Leary: "I can guess," said the Commodore.
Leary: "You got bored."
Chapter 4: Millbrook, New York, October 1963
LEARY: "YOU GOT BORED. You needed more input and wider output. You ran out of money. Your visas expired. You had to broadcast what you had learned. Something like that."
Adams: "Yeah. Something like that . . ."
"We had become completely intertwined. Like the double–helix, spiraling around each other. Inclusive. Excluding. Our intersection had triggered tremendous energies in each other, brought out beauty, but we needed something outside to harness it to.
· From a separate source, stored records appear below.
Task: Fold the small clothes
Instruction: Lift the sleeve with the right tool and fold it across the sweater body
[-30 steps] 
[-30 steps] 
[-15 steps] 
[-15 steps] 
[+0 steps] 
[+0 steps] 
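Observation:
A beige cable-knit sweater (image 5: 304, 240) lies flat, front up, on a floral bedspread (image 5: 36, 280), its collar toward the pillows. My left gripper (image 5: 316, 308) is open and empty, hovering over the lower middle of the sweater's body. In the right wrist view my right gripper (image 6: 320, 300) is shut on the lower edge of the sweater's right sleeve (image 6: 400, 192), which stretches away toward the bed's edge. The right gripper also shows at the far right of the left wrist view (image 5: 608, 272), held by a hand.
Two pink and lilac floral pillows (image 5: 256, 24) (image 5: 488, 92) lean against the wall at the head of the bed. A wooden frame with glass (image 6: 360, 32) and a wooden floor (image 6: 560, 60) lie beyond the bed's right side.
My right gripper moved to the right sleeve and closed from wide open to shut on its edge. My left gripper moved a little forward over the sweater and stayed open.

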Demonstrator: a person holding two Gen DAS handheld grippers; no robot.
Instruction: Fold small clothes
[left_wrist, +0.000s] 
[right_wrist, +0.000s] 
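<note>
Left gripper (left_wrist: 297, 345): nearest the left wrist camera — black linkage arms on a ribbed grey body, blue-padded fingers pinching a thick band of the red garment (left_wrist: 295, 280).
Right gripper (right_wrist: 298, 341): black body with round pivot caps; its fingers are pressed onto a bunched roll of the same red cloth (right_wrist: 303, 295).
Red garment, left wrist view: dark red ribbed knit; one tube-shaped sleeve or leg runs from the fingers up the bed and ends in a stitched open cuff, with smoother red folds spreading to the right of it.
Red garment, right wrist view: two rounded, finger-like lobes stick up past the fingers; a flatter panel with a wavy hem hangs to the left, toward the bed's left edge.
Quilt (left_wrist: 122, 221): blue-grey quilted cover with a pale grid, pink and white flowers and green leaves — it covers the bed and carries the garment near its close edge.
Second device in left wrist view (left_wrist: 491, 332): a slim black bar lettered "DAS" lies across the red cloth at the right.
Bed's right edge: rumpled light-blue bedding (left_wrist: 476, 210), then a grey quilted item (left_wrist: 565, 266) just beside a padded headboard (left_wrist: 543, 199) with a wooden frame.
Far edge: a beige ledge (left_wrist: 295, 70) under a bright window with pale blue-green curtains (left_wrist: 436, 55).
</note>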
We were two gods lounging on golden clouds far above the planet idly looking down, debating if and how we should descend to interact with mortals."
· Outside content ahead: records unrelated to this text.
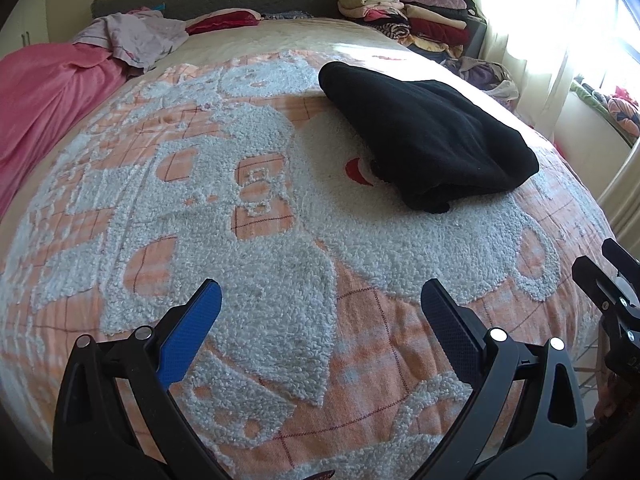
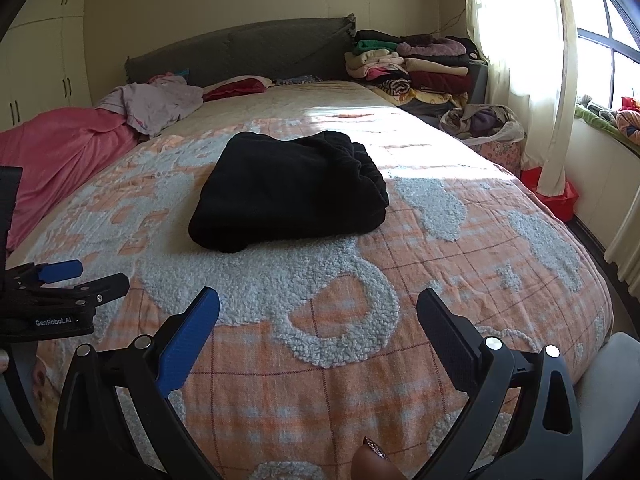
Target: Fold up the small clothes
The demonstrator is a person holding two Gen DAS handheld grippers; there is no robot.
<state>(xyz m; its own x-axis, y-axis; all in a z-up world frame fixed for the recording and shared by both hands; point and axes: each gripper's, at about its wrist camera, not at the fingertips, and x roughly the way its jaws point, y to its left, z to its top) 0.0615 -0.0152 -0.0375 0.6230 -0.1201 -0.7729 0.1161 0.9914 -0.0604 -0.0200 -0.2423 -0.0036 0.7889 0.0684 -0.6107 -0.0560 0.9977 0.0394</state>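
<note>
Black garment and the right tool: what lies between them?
Only bare bedspread lies between the black garment and the open right tool, in the right wrist view.

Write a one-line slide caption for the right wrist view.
Open right gripper hovers over the orange-and-white bedspread, facing a folded black garment; left gripper alongside.

A big bed point(image 2: 460, 240) is seen ahead. Sun is let in through a window point(image 2: 608, 64) on the right.

Daylight from the blown-out window point(image 2: 608, 60) brightens sharp frames, with fisheye bending and dark corners.
</note>
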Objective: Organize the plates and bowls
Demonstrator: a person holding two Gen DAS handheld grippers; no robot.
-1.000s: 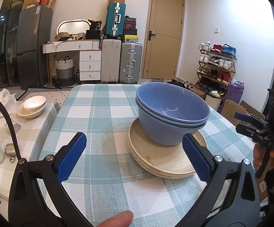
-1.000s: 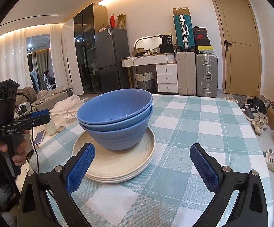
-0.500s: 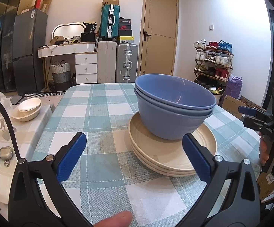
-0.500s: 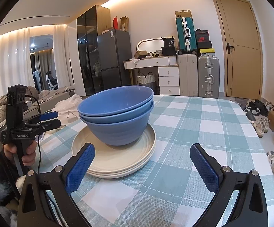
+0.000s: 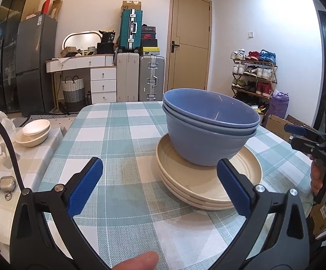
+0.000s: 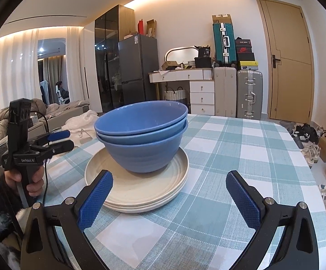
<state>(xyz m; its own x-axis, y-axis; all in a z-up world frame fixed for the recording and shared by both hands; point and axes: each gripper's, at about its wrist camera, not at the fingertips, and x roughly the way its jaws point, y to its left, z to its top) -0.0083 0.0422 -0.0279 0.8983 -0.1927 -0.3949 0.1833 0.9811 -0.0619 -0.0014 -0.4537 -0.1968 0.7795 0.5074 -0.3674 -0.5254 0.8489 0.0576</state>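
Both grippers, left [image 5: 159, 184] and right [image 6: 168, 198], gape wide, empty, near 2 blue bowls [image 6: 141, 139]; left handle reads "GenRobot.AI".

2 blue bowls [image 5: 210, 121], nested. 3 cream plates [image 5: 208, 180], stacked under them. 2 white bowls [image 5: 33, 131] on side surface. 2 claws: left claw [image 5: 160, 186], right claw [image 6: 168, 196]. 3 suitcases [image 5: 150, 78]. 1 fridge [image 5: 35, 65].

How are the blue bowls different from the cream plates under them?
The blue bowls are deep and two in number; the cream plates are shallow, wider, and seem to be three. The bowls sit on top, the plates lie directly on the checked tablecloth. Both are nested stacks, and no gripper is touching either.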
Leary: "Did it occur to you to have children?"
Adams: "I could see the natural unfolding in that direction. I had no need to reproduce biologically. I had been through that domestic scene and had two kids whom I should think about supporting. She would have liked to have our child, but she couldn’t conceive."
"We decided that we would return to society and try to teach what we had learned. We flew to New York and found a small apartment. She got a job as administrative secretary for a publishing house. We were bursting with love and energy, but how to channel it?"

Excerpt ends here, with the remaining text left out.